Re: [RFC] LKMM: Add volatile_if()

Linus Torvalds <torvalds@xxxxxxxxxxxxxxxxxxxx> · Sun, 6 Jun 2021 11:43:42 -0700

On Sun, Jun 6, 2021 at 11:22 AM Alan Stern <stern@xxxxxxxxxxxxxxxxxxx> wrote:
>
> To be fair, the same argument applies even without the asm code.  The
> compiler will translate

Yes, yes.

But that is literally why the asm exists in the first place.

It's supposed to be the barrier that makes sure that doesn't happen.

So your point that "but this would happen without the asm" is missing
the whole point. This is exactly the thing that the asm is supposed to
avoid.

And it actually works fine when just one side has the barrier, because
then no merging can take place, because there is nothing to merge.

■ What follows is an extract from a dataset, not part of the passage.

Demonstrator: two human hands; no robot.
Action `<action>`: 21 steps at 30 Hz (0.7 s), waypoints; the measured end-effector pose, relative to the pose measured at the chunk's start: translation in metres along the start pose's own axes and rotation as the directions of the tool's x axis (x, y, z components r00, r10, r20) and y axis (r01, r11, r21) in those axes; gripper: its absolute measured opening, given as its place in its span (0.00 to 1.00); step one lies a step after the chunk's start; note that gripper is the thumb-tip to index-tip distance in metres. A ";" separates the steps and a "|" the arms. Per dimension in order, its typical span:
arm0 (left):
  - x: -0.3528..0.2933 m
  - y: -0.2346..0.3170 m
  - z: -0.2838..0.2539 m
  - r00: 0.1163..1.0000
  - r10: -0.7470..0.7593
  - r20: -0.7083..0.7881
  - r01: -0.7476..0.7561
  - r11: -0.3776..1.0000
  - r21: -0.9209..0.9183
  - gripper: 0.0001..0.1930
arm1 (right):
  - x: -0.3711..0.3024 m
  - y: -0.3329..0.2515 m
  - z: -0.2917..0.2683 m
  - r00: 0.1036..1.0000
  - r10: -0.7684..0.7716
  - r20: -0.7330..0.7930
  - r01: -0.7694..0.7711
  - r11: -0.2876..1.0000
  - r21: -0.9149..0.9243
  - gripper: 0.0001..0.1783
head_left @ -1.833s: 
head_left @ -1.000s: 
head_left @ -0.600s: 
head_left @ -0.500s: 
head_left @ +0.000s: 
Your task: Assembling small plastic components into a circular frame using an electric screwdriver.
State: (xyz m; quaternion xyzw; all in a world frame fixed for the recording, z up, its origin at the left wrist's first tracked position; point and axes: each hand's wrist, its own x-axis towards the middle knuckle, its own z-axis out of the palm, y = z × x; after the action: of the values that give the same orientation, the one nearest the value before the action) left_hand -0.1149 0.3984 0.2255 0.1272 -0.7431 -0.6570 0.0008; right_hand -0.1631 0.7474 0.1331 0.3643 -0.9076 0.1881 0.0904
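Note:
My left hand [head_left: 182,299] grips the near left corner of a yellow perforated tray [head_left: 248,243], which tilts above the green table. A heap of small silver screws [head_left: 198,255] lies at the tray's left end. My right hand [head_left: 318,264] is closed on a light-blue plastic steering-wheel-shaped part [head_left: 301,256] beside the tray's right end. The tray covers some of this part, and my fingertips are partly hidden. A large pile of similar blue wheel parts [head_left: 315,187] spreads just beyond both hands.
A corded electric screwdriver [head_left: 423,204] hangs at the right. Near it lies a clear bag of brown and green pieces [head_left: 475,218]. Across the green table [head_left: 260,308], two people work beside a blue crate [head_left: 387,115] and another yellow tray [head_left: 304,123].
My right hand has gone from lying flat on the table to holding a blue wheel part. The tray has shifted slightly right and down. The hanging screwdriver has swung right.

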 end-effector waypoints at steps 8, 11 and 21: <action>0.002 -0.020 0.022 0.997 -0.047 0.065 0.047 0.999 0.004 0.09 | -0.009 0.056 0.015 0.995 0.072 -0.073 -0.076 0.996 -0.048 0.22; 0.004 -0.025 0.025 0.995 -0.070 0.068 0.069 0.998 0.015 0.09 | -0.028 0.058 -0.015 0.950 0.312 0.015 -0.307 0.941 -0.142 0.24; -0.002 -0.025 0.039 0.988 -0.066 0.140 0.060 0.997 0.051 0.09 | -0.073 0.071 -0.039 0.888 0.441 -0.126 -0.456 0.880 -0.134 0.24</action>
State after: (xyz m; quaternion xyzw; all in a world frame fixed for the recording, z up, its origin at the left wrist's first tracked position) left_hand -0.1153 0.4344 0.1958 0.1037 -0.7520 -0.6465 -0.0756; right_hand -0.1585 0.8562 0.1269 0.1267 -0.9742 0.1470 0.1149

That's why my suggested fix for "volatile_if()" was this #define

    #define barrier_true() ({ barrier(); 1; })
    #define volatile_if(x) if ((x) && barrier_true())

because now code like

    volatile_if (READ_ONCE(a))
        WRITE_ONCE(b, 1);
    else
        WRITE_ONCE(b, 1);

would force that branch. And it's actually fine to merge the
"WRITE(b,1)", as loing as the branch exists, so the above can (and
does) compile to

    LD A
    BEQ over
    "empty asm"
over:
    ST $1,B

and the above is actually perfectly valid code and actually solves the
problem, even if it admittedly looks entirely insane.

With that crazy "conditional jump over nothing" the store to B is
ordered wrt the load from A on real machines.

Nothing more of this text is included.